▶ **Aim of the exercise**
Find all lines with the word "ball" in the material, then copy them.

▶ **Data under study**
+ + +

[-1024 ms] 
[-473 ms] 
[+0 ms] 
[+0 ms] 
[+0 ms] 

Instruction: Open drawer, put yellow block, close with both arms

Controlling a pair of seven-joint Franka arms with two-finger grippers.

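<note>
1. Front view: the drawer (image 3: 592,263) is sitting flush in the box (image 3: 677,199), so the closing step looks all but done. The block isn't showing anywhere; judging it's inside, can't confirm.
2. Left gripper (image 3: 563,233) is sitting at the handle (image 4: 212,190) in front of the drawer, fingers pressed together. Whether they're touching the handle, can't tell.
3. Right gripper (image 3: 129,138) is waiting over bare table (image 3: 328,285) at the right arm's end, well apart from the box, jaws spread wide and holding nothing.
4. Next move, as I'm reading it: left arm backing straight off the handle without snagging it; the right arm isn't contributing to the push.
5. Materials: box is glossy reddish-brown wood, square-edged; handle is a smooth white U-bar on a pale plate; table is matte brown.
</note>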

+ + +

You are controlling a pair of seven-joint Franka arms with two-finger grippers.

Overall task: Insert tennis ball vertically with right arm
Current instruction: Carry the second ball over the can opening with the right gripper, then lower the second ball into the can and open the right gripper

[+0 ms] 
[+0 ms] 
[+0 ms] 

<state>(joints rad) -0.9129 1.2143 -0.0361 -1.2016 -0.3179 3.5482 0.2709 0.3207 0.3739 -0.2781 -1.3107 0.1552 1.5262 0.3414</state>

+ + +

▶ **Solution to this problem**
Overall task: Insert tennis ball vertically with right arm
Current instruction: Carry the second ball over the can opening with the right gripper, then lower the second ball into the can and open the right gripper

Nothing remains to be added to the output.